The UNAIDS Executive Director Winnie Byanyima had appealed before the 12th WTO Ministerial Conference in Geneva that the world would face a grim future if patent waivers did not take place. At a press conference, Byanyima had said, “In a pandemic, sharing technology is life or death, and we are choosing death.” During the 12th Ministerial of the World Trade Organization (WTO), which took place from June 12 to 17, the rich countries did precisely that. They blocked almost all possibilities of providing cheap vaccines, antiviral drugs and diagnostics to the world. After two years of the WTO “postponing”—or blocking—the India-South Africa proposal for a waiver on patents for COVID-19 vaccines and medicines, the club of the rich countries—the European Union, the United States and the UK—ensured that no worthwhile patent waiver measure was passed. The profits of Big Pharma once again trumped the lives and health of the people. This is also what happened during the AIDS epidemic.
In vaccine manufacture, it is not the formula of the vaccine that matters. Unlike many medicines, which are small molecule drugs and therefore easy to patent, vaccines are large molecules and belong to the group of medicines that are called biologics. The key to manufacturing biologics is not the formula of the compound but rather manufacturing it at an industrial scale and ensuring the production process of replicating the complex large molecules accurately. This know-how is guarded not under patents but under trade secrets. It is possible to duplicate these trade secrets or secure them by giving somebody who knows the process the job. But this opens companies that try to do this to costly legal action, including by the WTO. And there is also the threat of unilateral sanctions by the United States, the EU and the UK.

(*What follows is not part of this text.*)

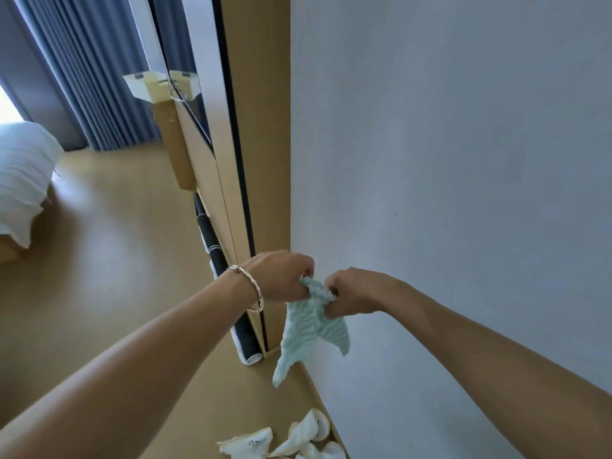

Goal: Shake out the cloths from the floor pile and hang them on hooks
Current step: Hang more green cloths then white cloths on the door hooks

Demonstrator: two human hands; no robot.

The upshot is that Pfizer and other Big Pharma companies will continue to make huge profits at the expense of people’s lives, even if this leads to new SARS-CoV-2 variants emerging and causes the continuation of the pandemic. Less than 20 percent of people in Africa, which has a population of about 700 million, have been fully vaccinated, while millions of vaccine doses are going unused and are going to waste in the United States. We have the vaccine production capacity to immunize the entire global population, thus saving countless lives and reducing the possibility of new, dangerous variants emerging. But doing so is not in the interest of Big Pharma, for whom profits matter far more than human lives.